PT IS A UNIFORM METRE RULE PIVOTED ARE THE 70CM MARK THE FORCES 0.1N AND 0.4N ARE A Q THE 60CM AND S THE 87CM MARK. IF THE METRE RULE IS KEPT IN EQUILIBRIUM BY THE FORCE AND ITS WEIGHT THEN THE WEIGHT OF THE METRE RULE
To determine the weight of the meter rule, we need to first understand the concept of equilibrium and the conditions that need to be satisfied for it to occur.
In this scenario, the meter rule is in equilibrium, which means that the sum of all the forces acting on it must be zero. There are two forces acting on the rule: the applied force (Q) and the weight of the meter rule itself.

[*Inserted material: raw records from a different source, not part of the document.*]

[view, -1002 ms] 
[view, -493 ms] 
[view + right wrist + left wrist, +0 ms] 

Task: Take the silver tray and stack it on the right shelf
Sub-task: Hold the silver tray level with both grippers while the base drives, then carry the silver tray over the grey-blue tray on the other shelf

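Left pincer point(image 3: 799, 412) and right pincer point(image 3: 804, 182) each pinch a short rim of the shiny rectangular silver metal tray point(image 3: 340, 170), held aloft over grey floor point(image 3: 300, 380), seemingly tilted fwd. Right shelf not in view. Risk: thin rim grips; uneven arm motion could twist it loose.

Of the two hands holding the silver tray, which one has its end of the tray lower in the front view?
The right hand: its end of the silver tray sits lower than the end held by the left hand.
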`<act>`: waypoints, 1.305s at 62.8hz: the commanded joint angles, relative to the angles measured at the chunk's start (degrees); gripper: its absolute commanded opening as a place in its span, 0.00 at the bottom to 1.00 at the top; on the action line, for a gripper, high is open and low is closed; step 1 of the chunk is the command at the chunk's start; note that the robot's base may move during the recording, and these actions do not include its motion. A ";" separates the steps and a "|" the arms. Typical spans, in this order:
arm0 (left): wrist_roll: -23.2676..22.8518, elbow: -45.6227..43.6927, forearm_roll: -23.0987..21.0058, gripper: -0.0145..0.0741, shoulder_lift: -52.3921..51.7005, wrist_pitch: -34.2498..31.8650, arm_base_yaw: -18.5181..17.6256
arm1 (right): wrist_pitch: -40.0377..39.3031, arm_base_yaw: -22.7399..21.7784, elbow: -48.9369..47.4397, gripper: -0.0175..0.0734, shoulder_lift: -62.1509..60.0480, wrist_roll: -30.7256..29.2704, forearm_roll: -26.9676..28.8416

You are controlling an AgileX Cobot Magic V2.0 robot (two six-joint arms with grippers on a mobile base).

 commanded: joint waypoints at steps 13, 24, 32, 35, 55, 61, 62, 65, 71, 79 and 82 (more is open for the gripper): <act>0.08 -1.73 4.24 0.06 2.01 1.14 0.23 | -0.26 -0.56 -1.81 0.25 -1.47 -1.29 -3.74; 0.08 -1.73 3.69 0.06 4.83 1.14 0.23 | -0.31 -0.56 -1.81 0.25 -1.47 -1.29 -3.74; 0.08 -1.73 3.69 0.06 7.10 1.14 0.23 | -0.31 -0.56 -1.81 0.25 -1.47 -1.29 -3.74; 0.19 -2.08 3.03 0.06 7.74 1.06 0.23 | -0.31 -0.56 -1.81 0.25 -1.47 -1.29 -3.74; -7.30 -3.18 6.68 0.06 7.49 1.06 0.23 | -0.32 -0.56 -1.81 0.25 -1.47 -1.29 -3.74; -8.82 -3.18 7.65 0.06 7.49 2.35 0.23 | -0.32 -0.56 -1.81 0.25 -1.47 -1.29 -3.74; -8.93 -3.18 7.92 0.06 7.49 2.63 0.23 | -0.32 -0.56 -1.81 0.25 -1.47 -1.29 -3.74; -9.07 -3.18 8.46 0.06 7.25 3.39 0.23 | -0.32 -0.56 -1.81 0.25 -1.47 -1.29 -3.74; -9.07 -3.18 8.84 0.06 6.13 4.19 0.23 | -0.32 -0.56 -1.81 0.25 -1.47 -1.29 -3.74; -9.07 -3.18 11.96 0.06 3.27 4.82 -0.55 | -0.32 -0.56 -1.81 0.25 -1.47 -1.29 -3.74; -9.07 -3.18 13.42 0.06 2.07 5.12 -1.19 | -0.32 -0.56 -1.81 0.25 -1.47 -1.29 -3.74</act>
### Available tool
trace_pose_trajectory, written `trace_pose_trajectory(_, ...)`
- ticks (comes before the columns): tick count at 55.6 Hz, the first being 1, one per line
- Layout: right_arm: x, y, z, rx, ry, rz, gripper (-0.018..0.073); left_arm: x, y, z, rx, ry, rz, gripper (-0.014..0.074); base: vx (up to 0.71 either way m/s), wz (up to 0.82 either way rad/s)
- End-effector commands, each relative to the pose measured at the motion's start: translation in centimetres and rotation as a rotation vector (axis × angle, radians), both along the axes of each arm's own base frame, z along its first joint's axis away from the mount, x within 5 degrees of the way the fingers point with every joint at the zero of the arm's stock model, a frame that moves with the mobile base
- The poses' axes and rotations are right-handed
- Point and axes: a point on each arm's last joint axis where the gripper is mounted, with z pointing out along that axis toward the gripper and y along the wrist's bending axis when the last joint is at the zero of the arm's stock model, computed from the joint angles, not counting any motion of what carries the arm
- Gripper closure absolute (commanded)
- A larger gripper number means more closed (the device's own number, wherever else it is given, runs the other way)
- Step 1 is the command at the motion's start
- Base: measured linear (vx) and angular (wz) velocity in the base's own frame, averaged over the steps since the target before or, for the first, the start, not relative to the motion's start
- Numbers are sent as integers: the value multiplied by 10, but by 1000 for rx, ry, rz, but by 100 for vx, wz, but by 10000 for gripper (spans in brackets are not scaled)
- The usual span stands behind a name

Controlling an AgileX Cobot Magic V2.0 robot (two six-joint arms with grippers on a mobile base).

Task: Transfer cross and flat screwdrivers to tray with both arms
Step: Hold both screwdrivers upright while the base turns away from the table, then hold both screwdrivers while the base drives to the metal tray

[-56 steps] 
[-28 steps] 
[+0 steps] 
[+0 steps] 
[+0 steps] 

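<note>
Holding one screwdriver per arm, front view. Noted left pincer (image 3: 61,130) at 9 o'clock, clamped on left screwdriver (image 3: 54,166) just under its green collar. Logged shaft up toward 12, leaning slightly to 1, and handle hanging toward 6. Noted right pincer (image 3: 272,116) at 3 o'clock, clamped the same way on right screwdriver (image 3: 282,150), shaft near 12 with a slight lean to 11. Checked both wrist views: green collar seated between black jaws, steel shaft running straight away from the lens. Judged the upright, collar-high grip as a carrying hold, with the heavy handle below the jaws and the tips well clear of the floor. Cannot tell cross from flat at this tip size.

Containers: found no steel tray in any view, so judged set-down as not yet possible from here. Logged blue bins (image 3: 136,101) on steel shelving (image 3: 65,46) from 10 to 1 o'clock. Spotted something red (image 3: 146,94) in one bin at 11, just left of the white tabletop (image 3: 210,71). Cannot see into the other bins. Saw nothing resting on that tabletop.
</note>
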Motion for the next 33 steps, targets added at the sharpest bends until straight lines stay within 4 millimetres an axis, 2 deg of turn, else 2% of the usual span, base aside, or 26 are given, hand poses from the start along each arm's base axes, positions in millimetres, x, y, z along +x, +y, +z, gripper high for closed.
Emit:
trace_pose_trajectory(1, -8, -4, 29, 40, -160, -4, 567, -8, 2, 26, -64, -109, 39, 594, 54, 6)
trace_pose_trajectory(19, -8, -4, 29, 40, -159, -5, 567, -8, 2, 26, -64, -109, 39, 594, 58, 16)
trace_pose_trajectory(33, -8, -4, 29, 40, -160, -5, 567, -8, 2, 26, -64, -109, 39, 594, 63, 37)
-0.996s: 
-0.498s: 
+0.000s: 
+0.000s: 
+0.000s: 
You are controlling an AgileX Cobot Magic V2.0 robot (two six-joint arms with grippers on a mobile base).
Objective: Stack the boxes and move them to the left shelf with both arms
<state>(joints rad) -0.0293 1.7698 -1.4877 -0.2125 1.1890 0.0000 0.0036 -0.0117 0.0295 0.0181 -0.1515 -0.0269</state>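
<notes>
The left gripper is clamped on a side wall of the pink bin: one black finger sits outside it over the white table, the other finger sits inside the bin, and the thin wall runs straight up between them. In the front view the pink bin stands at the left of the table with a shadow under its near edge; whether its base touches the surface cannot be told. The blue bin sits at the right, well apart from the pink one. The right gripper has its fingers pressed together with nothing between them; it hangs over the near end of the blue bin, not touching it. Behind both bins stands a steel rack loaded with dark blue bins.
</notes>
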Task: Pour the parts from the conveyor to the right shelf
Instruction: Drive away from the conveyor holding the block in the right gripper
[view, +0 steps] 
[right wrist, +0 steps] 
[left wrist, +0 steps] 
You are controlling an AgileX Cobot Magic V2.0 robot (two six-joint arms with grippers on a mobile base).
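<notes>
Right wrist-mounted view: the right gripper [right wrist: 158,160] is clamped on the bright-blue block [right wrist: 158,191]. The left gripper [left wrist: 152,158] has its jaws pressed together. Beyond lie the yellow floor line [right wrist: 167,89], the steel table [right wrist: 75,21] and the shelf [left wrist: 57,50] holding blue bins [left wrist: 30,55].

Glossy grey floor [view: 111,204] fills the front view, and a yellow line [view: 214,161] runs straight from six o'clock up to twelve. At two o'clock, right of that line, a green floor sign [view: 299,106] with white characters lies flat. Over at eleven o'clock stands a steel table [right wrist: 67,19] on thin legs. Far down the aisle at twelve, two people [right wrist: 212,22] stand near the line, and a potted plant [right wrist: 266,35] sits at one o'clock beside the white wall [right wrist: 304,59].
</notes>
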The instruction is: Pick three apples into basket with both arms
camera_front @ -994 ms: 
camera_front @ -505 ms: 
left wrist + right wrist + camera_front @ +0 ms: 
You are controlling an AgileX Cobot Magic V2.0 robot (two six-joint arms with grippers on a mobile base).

Let's break down the problem step by step:
1. Identify the forces:
- The force (F) acting at the 70 cm mark is 0.1 N.
- The force (S) acting at the 87 cm mark is 0.4 N.
2. Assign signs to the forces:
- Since the force at Q is pushing upwards, it will be considered positive.
- Since the force at S is pushing downwards, it will be considered negative.
- The weight of the meter rule will also act downwards, so it will also be considered negative.
3. Apply the condition for equilibrium:
According to the principle of equilibrium, the sum of all the forces acting on an object in equilibrium should be zero. Therefore, we can write the equation as follows:
F + S + Weight = 0
4. Substitute the known values:
- F = 0.1 N (positive force at Q)
- S = -0.4 N (negative force at S)
Substituting these into the equation, we get:
0.1 N + (-0.4 N) + Weight = 0
5. Solve for the weight of the meter rule:
Rearranging the equation, we have:
Weight = -0.1 N + 0.4 N
Weight = 0.3 N
Therefore, the weight of the meter rule is 0.3 N.